Search code examples
sqlgoogle-cloud-dataproc

Can I derive the number of compute hours dataproc clusters have accrued from the billing data?


I would like to know if its possible to get the total number of compute hours that are spent on dataproc instances, by looking at the billing data.

N.B. Just to reiterate...I'm not interested in the number of hours that clusters existed for, I want to know the total compute hours.

We export our billing data to BigQuery and I've run this query:

select  cost_grouping,cast(sum(hours) as int64) as hours
from   (
       select case when sku_description like 'Licensing Fee for Google Cloud Dataproc%' then sku_description
                else 'vm_compute'
               end as cost_grouping
        ,      hours
        from (
            select sku.description as sku_description   ,usage.amount_in_pricing_units  as hours
            from `billing.gcp_billing_export`  
            --we have a workload label on our dataproc clusters that we can interrogate to get all of our dataproc costs
            where REGEXP_EXTRACT(TO_JSON_STRING(labels), r'"key":"workload","value":"([^,:]+)"') like 'dataproc%'
              and usage.pricing_unit  = 'hour' 
            )
       )
group by cost_grouping

Which gives me this result:

+----------------------------------------------------+-----------+--+
|                   cost_grouping                    |   hours   |  |
+----------------------------------------------------+-----------+--+
| Licensing Fee for Google Cloud Dataproc (GPU cost) |         1 |  |
| Licensing Fee for Google Cloud Dataproc (CPU cost) |   8231009 |  |
| vm_compute                                         |   8230779 |  |
+----------------------------------------------------+-----------+--+

To clarify, the vm_compute hours are basically the number of core hours.

Its gratifying to see that

(Licensing Fee for Google Cloud Dataproc (GPU cost)) + (Licensing Fee for Google Cloud Dataproc (CPU cost)) - (vm_compute) = 231

That result is close enough to zero, I'm not going to lose sleep that its not exactly zero.

I'm assuming then that summing the hours for Licensing Fee for Google Cloud Dataproc (GPU cost) & Licensing Fee for Google Cloud Dataproc (CPU cost) is an accurate reflection of the total number of compute hours spent by Dataproc.

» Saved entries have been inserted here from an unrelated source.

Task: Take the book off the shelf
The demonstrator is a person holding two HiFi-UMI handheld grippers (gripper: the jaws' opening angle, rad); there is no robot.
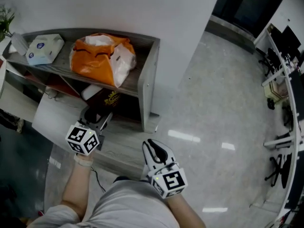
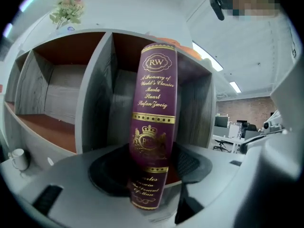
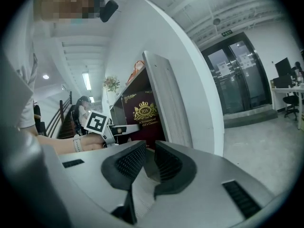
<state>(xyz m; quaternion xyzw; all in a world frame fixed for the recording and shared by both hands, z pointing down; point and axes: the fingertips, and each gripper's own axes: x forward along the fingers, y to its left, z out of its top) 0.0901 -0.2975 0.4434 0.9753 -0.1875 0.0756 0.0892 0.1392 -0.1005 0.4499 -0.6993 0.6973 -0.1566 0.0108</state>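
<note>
A dark maroon book with gold lettering stands upright in the right lower compartment of a grey wooden shelf. In the left gripper view its spine rises straight between the jaws. My left gripper reaches into that compartment, its jaws wide on either side of the spine. A thin strip of shelf floor shows beside the right pad. My right gripper hangs low in front of the shelf, jaws a narrow gap apart with nothing in them. Its own view shows the book's cover and the left gripper.
An orange plastic bag and a blue and white tissue pack lie on top of the shelf. The left compartment holds nothing. Glossy floor stretches right toward desks and chairs.
</note>
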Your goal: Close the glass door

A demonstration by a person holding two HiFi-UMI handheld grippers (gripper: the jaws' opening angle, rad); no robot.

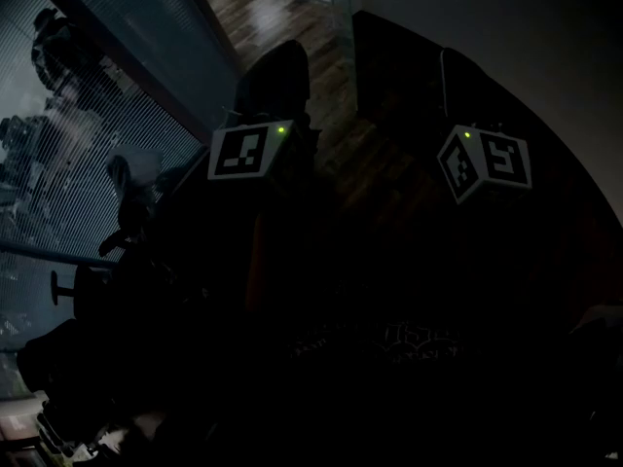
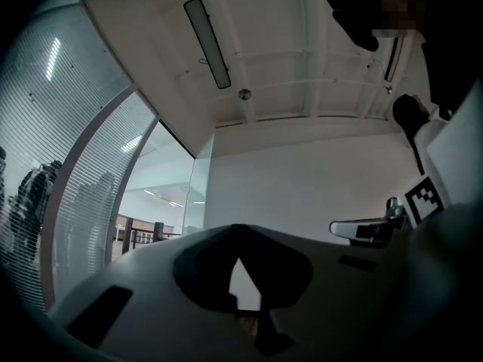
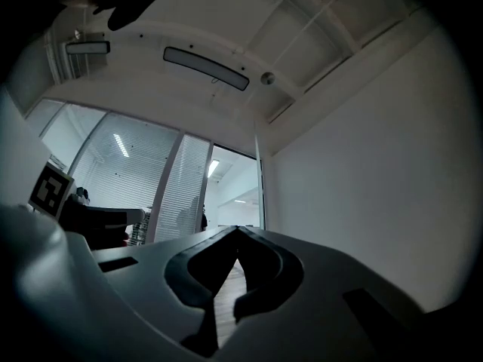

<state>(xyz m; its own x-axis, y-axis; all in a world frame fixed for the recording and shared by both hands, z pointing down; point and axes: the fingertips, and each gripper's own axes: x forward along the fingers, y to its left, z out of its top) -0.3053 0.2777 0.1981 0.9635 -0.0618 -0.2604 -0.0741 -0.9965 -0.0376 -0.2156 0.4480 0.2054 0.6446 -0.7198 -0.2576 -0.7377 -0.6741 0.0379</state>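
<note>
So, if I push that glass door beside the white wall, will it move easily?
The glass door is a tall, clear pane reaching almost to the ceiling, so it is probably heavy and slow to start. It looks rigid, so it should not flex. Its smooth face may be slippery to push on.

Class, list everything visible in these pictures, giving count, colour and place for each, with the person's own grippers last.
Striped glass wall: one, pale grey, at the left.
White wall: one, white, at the right.
Glass door: one, clear, next to the white wall.
Ceiling light panels: two, dark, long, overhead.
Wooden floor: one, brown, ahead of the grippers.
Left gripper: one, grey, jaws together, nothing between them.
Right gripper: one, grey, jaws together, nothing between them.
</note>
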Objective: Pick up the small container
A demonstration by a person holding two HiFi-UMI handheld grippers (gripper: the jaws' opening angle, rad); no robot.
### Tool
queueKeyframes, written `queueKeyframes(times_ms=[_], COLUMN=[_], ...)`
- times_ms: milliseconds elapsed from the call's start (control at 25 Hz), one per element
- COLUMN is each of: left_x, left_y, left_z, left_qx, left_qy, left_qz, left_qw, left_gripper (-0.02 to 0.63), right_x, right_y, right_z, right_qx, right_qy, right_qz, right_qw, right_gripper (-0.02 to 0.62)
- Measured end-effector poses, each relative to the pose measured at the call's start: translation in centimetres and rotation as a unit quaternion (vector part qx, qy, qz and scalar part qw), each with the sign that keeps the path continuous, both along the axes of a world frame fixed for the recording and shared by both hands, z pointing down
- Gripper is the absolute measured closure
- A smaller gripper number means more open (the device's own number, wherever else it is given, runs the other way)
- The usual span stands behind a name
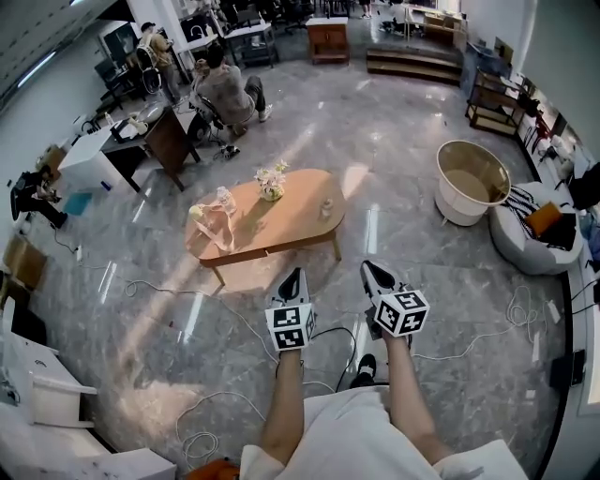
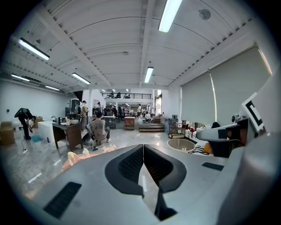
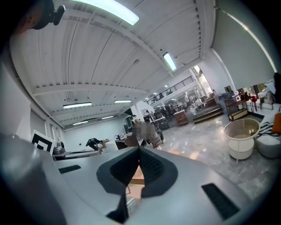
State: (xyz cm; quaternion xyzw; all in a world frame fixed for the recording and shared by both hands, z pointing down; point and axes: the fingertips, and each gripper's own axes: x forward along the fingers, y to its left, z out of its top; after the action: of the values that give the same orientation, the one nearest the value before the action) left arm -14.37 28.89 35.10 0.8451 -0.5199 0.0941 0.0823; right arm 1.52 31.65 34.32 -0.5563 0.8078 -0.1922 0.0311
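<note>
Ahead of the left gripper [image 1: 293, 275], an oval wooden table [image 1: 300, 202] stands on glossy grey marble floor [image 1: 394, 141], a round white tub [image 1: 459, 211] far to its right, desks [image 1: 173, 141] beyond-left, strip lights [image 2: 170, 13] overhead.

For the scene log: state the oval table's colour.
The oval table is light orange-brown, clearest in head view.

On my left hand-held gripper [image 2: 143, 146] and right hand-held gripper [image 3: 138, 149]: matt grey plastic shell, black ribbed pads [image 2: 131, 166]. Beneath me floor [image 1: 403, 141] polished grey stone, glossy, veined. Low surface [image 1: 300, 202] smooth wood, slight sheen. Round tub [image 1: 454, 206] smooth cream plastic.
</note>
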Motion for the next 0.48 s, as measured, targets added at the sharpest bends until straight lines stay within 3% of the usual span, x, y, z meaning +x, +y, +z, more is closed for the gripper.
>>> queueKeyframes(times_ms=[480], left_x=[4.8], left_y=[-3.2], left_z=[1.6], left_qx=[-0.002], left_qy=[0.003], left_qz=[-0.032], left_qw=[0.9995], left_gripper=[0.597], right_x=[7.7], right_y=[-4.1], right_z=[1.4], right_qx=[-0.020], right_qy=[-0.020], right_qz=[-0.022], right_qw=[0.999], right_gripper=[0.528])
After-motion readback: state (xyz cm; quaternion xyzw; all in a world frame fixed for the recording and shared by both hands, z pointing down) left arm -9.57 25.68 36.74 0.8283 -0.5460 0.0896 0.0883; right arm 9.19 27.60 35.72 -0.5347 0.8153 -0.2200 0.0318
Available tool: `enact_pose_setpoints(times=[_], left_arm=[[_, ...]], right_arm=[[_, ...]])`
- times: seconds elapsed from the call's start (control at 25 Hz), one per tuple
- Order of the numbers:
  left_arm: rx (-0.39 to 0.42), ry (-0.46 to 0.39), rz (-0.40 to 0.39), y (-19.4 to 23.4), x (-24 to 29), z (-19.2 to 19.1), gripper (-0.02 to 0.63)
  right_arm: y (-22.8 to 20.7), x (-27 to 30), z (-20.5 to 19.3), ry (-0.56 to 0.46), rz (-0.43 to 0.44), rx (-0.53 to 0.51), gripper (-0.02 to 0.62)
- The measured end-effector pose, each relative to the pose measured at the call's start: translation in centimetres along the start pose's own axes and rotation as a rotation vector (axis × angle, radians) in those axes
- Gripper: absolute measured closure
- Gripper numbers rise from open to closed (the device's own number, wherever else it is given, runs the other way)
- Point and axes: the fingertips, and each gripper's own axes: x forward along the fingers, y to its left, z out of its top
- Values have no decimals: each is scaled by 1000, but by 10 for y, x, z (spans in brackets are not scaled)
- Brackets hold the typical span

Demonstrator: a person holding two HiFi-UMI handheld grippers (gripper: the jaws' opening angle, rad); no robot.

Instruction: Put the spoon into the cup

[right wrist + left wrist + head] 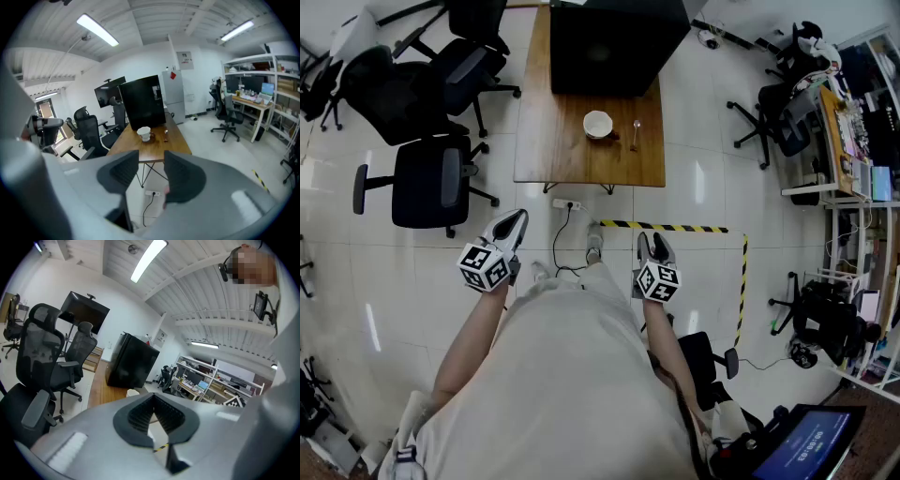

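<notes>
Slim spoon (636, 134), long axis up-frame, shiny end uppermost, right of white cup (598, 123), left gripper (519, 217) jaws together, right gripper (654, 242) wide, empty

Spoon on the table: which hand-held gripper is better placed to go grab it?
Right, probably. The spoon lies right of the cup, on the side of the right hand-held gripper, whose jaws are open and empty. The left hand-held gripper is shut. Both are far from the table.

Brown wood grain with a low sheen on the table (581, 150), glossy white glaze on the cup (598, 123), shiny pale tiles on the floor (703, 187), ribbed matt black pads (123, 172) on the right gripper (151, 161).
</notes>
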Motion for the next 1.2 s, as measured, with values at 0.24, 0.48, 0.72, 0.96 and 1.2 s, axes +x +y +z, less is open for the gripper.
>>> enact_pose_setpoints(times=[0.24,0.48,0.72,0.96,1.2], left_arm=[[28,16,-41,-6,17,0,606],[26,58,19,8,37,-9,606],[48,135,92,10,82,-2,606],[36,151,157,8,124,13,606],[19,173,228,18,143,21,606]], right_arm=[[-7,19,34,-27,-13,17,426],[-42,102,44,48,-17,-38,429],[-66,228,24,195,14,-133,428],[-73,315,8,302,50,-176,428],[-59,366,-3,362,113,-213,428]])
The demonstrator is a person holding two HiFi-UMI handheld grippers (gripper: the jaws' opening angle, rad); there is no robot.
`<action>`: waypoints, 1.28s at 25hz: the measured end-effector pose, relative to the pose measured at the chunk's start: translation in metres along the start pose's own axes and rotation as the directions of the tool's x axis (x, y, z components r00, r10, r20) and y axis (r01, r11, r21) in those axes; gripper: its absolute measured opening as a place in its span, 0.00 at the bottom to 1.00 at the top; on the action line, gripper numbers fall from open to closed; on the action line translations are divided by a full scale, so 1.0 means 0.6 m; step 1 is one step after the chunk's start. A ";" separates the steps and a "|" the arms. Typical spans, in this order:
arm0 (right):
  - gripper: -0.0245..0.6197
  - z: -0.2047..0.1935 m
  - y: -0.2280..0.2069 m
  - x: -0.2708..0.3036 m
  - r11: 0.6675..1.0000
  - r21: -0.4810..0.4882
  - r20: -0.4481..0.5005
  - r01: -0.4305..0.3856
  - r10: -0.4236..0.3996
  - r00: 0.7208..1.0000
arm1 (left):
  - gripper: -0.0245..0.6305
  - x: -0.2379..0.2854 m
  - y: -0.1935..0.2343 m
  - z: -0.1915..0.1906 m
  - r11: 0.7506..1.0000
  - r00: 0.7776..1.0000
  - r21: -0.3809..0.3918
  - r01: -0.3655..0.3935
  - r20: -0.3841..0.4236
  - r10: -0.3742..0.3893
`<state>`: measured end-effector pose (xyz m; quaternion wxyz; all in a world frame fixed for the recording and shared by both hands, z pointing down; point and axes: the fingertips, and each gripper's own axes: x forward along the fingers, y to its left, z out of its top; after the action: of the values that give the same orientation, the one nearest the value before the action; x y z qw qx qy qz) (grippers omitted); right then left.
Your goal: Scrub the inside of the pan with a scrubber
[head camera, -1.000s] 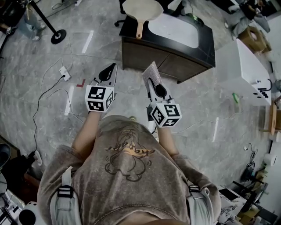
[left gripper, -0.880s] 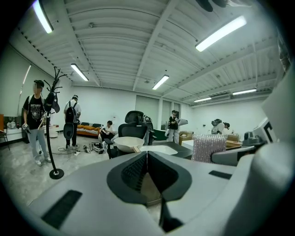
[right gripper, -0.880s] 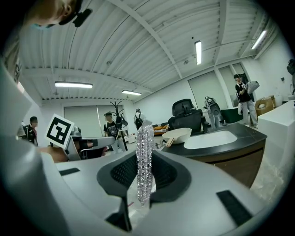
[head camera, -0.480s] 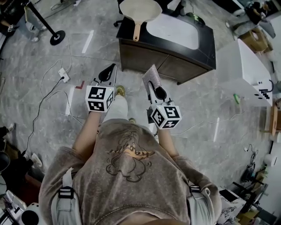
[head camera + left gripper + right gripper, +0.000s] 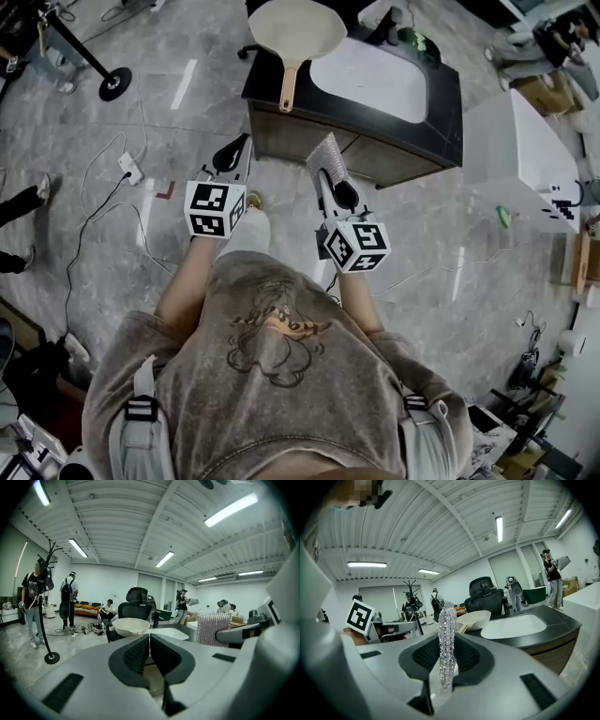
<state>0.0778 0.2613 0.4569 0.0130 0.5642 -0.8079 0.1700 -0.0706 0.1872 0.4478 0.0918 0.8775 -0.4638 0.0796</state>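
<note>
A cream pan (image 5: 296,25) with a wooden handle (image 5: 287,86) lies on the left end of a dark counter (image 5: 441,103), beside a white sink basin (image 5: 371,66). The pan (image 5: 130,626) shows ahead in the left gripper view and as a pale bowl (image 5: 473,619) in the right gripper view. My right gripper (image 5: 323,159) is shut on a flat silver mesh scrubber (image 5: 326,152), which stands upright between the jaws (image 5: 447,644). My left gripper (image 5: 231,155) is shut with nothing in it (image 5: 149,649). Both are held over the floor, short of the counter.
A white table (image 5: 525,150) stands to the right of the counter. Cables and a power strip (image 5: 125,169) lie on the floor at left, near a round stand base (image 5: 112,84). Office chairs (image 5: 136,605) and several people stand beyond the counter.
The counter and pan have slid lower and larger in the head view as I come closer. Both grippers keep their pose and grip.
</note>
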 end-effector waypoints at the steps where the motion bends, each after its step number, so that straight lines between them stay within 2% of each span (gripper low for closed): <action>1: 0.17 0.005 -0.006 0.013 1.000 0.000 -0.001 0.001 -0.001 1.000 | 0.07 0.013 0.007 0.004 1.000 1.000 -0.001 0.000 0.000 0.000; 14: 0.17 0.085 -0.065 0.172 0.999 -0.022 -0.007 0.031 -0.031 0.999 | 0.07 0.160 0.109 0.062 1.000 1.000 -0.010 0.015 0.003 -0.015; 23: 0.17 0.123 -0.098 0.274 0.997 -0.020 0.001 0.081 -0.081 0.997 | 0.07 0.251 0.183 0.081 0.999 0.999 0.000 0.040 -0.030 -0.040; 32: 0.17 0.140 -0.133 0.321 0.990 -0.003 0.001 0.142 -0.142 0.990 | 0.07 0.322 0.212 0.080 0.996 0.994 -0.001 0.086 -0.070 -0.086</action>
<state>0.0955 0.0380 0.4393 0.0259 0.6202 -0.7660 0.1671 -0.0656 -0.0487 0.4560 0.1103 0.8936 -0.4219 0.1066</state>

Can anyone out there confirm to me that this is the case? Are there any SKUs that don't (yet) show up in our data but which might do in the future that I should consider?


Solution

  • The "GPU cost" item should be an orthogonal overlapping item, and actually is multiplied by "0" for the actual pricesheet since Dataproc doesn't currently charge any Dataproc-specific premium over underlying GPU usage. So if you're interested in the compute hours that are subject to actual Dataproc pricing you should only look at "CPU cost". Other than that, you're right that looking at Licensing Fee for Google Cloud Dataproc (CPU cost) should be an accurate count of compute hours spent by Dataproc.

    One caveat to keep in mind is that if this is based on flattened labels records, then if you ever match a regex on the "key" then you might end up with duplicate counts of the same underlying usage item; see Understanding GCP Dataproc billing and how it is affected by labels -- for example, if you were to sum up labels with key like %dataproc% you'd end up triple or quadruple-counting dataproc hours.

    In your case as long as you're filtering on a single unique "workload" key the number should be correct.